I waited 11 days and no refund. Once again I called Norton and spoke to a supervisor. She assured me that everything was straightened out, that because of a technical problem the refund had not been processed and I could expect it to appear in 7 to 10 days. Then yesterday to my surprise I got an email from Norton that in seven days that my free trial period would expire and my account would be charged 84 dollars for a subscription. Once again I contacted Norton and demanded to talk to a third level supervisor but an American so I could understand what they were saying. I was assured they would call at 10 am central time on August 31, 2011.
That time came and went and no call. When I attempted to find out why, their only answer was that they wanted to set a new time. To date, there has not been a satisfactory resolution to my complaints and not call from American management personal. I intend to write to Symantec world headquarters in mountain view ca but don't expect any different results. In the meantime they have my money and I have been charged $108.00, Nsf charges by my bank as a result.
We've been running Norton Internet Security on our computers for quite a number of years. During the last year or so, I've gone for support on three separate occasions. From what I can see, Symantec doesn't offer telephone support anymore. But they do have an online chat system that you can initiate from their website. I think this is really smart. Instead of having to wait on hold forever to get help, you get a reasonably prompt response from someone who is probably concurrently working with other customers.
Now I've used this kind of chat service with other companies. Sometimes it's fine, sometimes you just don't get any response at all, and sometimes the representatives are just as useless and misinformed as the people on the phone (e. g. Dell and Hewlett-Packard). Each of the three times with Symantec, their reps. were able to address my issues very expediently. They actually know what they are doing. For example, Norton was kicking up an error code recently. I looked it up on the Symantec website.
The instructions said to download and run a removal tool and then reinstall the app. I'm sure I could have done that except that the instructions were admittedly incorrect as to how you get your Product Key, which you need to run the installer. I went to the online chat service. The guy didn't just give me my Product Key - he established a remote session on my computer, and did the whole reinstall process himself. Instead of burning up my time, I was able to get dressed and ready to go out while the removal and install processes were running. And, I'm sure, he was able to work with other customers at the same time. It's a win-win.

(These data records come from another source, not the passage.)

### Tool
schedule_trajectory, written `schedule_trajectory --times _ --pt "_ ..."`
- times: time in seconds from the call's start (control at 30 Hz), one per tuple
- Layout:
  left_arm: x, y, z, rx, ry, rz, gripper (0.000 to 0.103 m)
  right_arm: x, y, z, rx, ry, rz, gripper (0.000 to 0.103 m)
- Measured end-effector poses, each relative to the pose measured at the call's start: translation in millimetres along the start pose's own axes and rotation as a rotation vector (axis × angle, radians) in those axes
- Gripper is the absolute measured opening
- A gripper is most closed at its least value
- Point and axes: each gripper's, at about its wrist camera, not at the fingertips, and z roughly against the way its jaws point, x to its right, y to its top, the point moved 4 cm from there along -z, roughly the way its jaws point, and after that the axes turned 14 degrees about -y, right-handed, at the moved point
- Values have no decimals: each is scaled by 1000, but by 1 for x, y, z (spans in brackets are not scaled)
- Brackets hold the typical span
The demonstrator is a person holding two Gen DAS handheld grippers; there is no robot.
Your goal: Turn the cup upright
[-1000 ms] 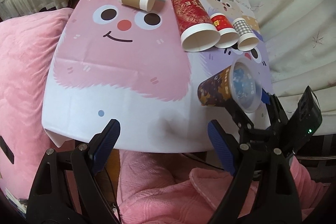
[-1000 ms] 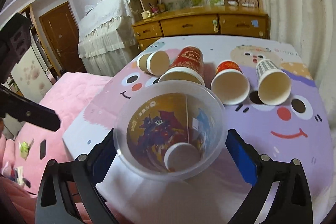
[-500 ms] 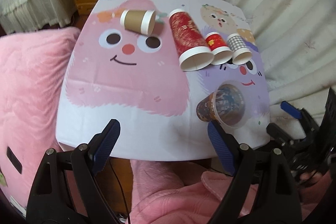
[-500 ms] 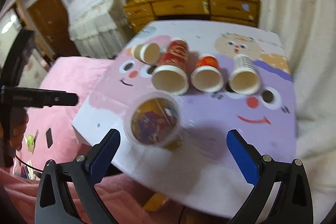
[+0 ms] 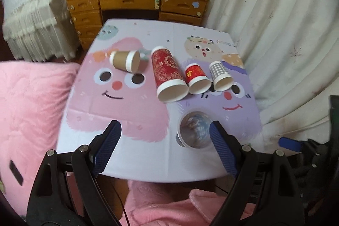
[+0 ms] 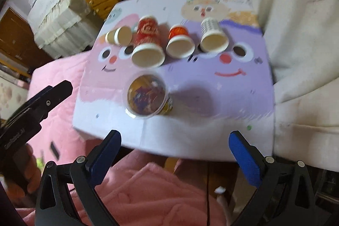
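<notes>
Clear cup [image 5: 196, 130] stood upright, bench [image 5: 135, 154] 5 o'clock; both hand-held grippers [image 5: 165, 149] [image 6: 175, 154] gaped, empty. Risk: near edge, nudge would topple it.

The clear plastic cup [image 5: 196, 130] near the table's front edge shows a dark blue, orange and yellow cartoon print, and the table cover [image 5: 131, 111] is white with a pink smiling face toward the left edge and a purple one toward the right. Across the middle lie a plain brown cup [image 5: 125, 60] with a white rim, a tall red cup [image 5: 168, 75] with gold pattern, a small red cup [image 5: 196, 75] with a yellow motif, and a black-and-white checked cup [image 5: 220, 75]. Both grippers are black with blue pads [image 6: 243, 156], and the bedding [image 5: 27, 103] beside the left edge is pink.
</notes>
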Motion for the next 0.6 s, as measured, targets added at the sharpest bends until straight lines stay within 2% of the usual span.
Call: schedule_trajectory --times 0.1,0.27,0.6 --pt "8 -5 3 18 3 0 84 -6 -6 13 75 -21 12 103" --pt "8 -13 0 -20 44 7 84 -6 -6 42 206 -27 -11 103" --pt "2 -20 8 -6 71 12 84 2 -3 52 234 -25 -64 103"
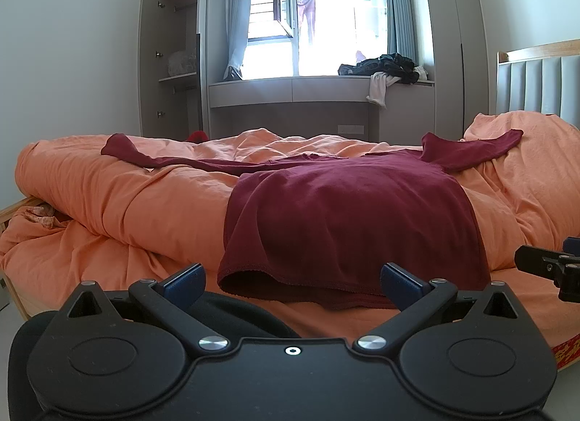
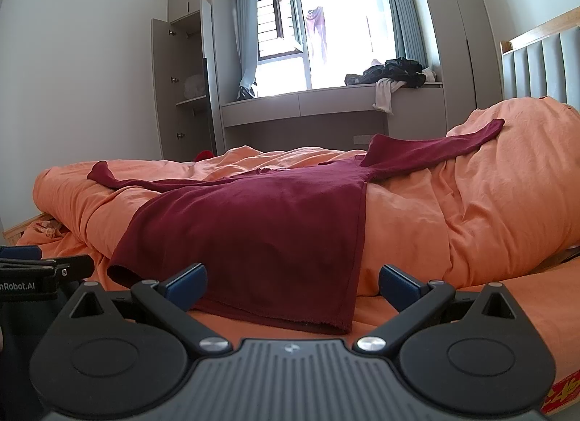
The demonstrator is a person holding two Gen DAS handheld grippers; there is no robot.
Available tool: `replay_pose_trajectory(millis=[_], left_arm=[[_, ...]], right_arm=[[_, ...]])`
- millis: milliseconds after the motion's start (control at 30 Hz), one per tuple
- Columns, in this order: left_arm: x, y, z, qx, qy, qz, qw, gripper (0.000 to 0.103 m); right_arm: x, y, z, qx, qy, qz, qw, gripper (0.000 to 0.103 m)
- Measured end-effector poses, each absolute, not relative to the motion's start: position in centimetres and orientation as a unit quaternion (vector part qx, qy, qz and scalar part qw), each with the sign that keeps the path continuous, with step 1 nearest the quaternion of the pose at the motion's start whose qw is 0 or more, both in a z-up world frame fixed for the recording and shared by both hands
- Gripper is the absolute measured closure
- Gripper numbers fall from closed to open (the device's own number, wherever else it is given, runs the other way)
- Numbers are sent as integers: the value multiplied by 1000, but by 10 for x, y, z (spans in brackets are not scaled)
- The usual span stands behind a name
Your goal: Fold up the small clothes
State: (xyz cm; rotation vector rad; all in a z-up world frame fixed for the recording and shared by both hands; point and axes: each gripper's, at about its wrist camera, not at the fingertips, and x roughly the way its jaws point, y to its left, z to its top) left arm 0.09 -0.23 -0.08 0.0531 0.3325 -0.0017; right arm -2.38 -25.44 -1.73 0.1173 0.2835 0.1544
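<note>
While both tools, left [image 1: 291, 281] and right [image 2: 293, 281], gape wide, shirt [image 1: 348, 218] lies hem-near, collar toward window [image 1: 337, 18], sleeves outspread.

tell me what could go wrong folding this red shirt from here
The maroon shirt lies on a lumpy orange duvet, so folds may come out crooked. Its sleeves spread far apart, hard to gather evenly. The left gripper and right gripper, jaws open near the hem, might pinch duvet too.
</note>
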Motion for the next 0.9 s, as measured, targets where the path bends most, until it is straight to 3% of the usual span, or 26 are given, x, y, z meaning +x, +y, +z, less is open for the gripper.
replay_pose_trajectory(millis=[900], left_arm=[[1,-2,-1,27,166,-1,986,0]], right_arm=[[-22,-254,-21,59,142,77,985,0]])
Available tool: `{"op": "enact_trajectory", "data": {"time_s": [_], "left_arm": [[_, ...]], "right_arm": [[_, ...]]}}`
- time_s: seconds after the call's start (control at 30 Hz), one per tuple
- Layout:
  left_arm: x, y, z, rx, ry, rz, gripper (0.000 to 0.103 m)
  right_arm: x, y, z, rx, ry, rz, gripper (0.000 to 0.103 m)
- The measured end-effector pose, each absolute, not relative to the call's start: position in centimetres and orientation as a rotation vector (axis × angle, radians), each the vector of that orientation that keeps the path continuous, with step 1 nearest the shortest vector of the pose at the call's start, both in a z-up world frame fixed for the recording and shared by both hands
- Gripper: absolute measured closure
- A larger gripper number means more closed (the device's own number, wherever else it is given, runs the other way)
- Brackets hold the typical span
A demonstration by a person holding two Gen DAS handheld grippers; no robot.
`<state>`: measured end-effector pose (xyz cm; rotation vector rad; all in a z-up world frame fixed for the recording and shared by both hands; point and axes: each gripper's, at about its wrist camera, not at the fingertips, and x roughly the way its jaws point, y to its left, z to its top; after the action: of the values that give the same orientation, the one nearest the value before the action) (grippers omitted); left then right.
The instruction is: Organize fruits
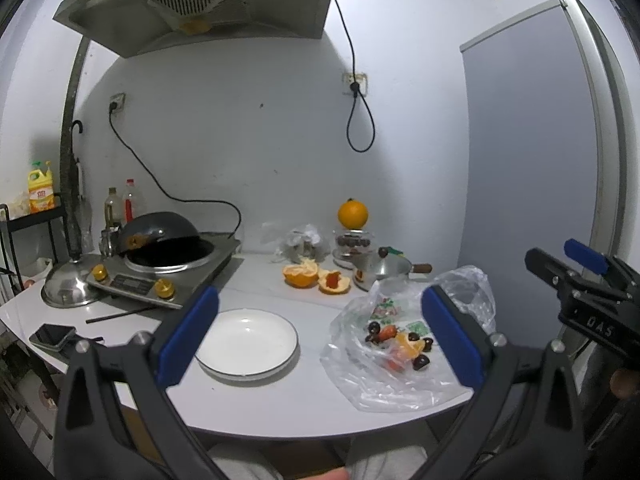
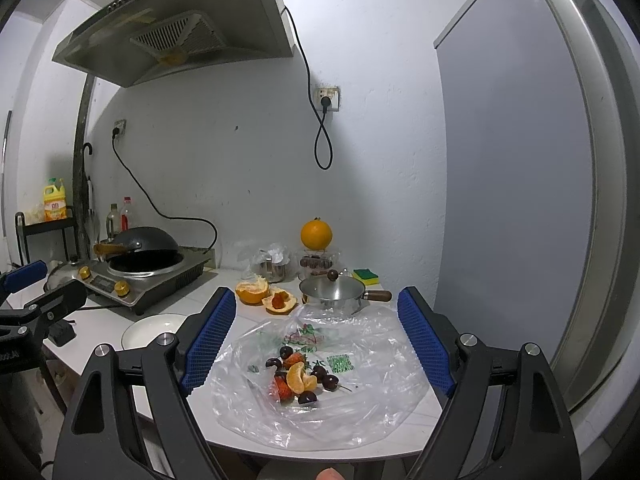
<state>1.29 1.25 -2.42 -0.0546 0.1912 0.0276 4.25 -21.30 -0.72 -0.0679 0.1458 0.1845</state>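
Both grippers are held above the near edge of the worktop (image 2: 192, 300) with their jaws spread wide and nothing between them: the left gripper (image 1: 320, 336) faces the empty white plate (image 1: 248, 344), and the right gripper (image 2: 316, 344) faces the fruit. The fruit pile (image 2: 298, 378), made up of dark cherries, strawberries and mandarin segments, lies on a flattened clear plastic bag (image 2: 360, 412) at the near right of the worktop, just beside the plate. Further back are peeled orange halves (image 2: 264, 294), a lidded steel pot (image 2: 332, 292) and a whole orange (image 2: 316, 233) perched on a clear container. No fruit has been moved to the plate, so the task appears to be at its start. Hazards from this point: the pieces are small, soft and touching one another, so a closing gripper may crush a strawberry or segment, or take two pieces at once. The film beneath is loose and crinkled; pads that reach too low may pinch it and drag the whole pile, and the bag lies close to the worktop edge, so cherries could roll off. Round cherries may also squirt out of ribbed pads under an off-centre squeeze.
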Motion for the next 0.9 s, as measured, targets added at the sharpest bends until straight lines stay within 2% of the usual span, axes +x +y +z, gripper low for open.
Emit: {"op": "enact_trajectory", "data": {"time_s": [0.9], "left_arm": [[3.6,-0.2,-3.0,-0.039,0.223,0.015,0.001]], "right_arm": [[5.5,-21.9,-1.4,-0.058,0.172,0.183,0.017]]}}
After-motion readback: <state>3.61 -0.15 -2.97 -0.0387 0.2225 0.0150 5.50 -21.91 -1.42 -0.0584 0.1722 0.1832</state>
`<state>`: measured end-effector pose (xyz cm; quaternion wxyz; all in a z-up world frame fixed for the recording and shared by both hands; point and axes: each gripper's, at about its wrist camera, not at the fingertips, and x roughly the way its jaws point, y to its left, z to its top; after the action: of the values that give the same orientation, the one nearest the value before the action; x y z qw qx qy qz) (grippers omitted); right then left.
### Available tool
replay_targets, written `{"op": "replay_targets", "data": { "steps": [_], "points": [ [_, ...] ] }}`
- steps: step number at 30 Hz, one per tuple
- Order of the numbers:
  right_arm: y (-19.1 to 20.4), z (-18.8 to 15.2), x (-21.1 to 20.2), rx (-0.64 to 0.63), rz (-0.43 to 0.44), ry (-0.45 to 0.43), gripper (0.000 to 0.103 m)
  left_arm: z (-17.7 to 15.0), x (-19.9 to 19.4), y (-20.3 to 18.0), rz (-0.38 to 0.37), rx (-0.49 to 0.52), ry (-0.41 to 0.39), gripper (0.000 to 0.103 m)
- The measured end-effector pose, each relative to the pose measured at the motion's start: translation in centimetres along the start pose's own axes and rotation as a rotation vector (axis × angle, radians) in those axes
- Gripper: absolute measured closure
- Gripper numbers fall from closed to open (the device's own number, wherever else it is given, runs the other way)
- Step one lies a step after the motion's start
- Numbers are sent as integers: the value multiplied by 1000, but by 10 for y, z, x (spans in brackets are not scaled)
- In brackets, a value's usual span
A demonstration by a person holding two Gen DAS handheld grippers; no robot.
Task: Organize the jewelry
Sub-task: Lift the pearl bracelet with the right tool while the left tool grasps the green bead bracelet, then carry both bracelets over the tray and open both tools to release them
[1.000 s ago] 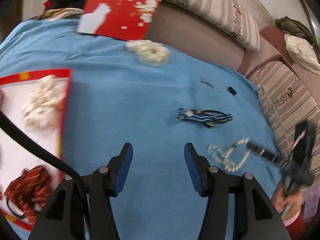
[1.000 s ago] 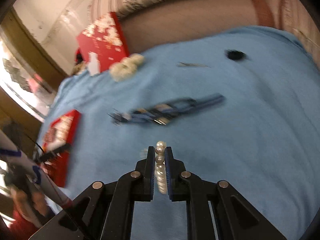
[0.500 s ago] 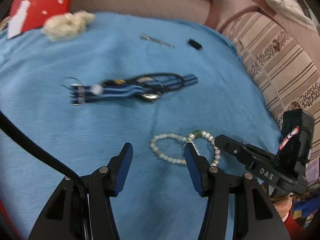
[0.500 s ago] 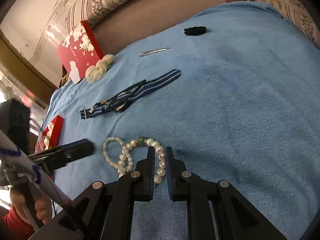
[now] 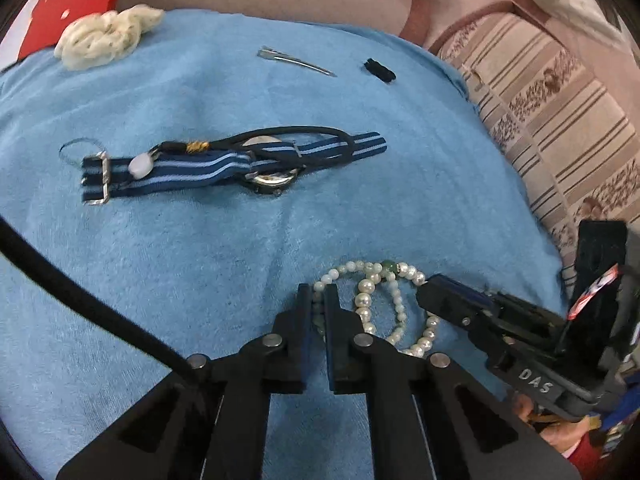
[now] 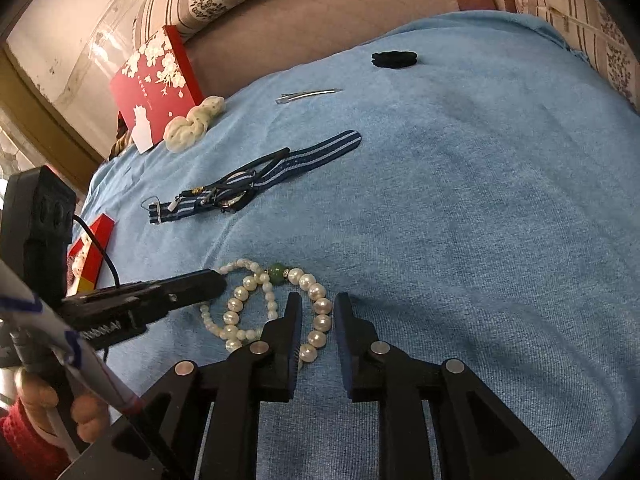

He was even able to reboot the machine after the install ran. Sure enough, Norton was reinstalled and showing no error conditions. The only abnormal thing was that the chat session had been restarted as well but there was no communication from the Symantec guy. After seeing that things looked OK, I just closed out the chat window. But the Symantec guy actually called me, just to make sure things were OK. And he even extended our license for an extra thirty days. Symantec has earned some loyalty with this customer.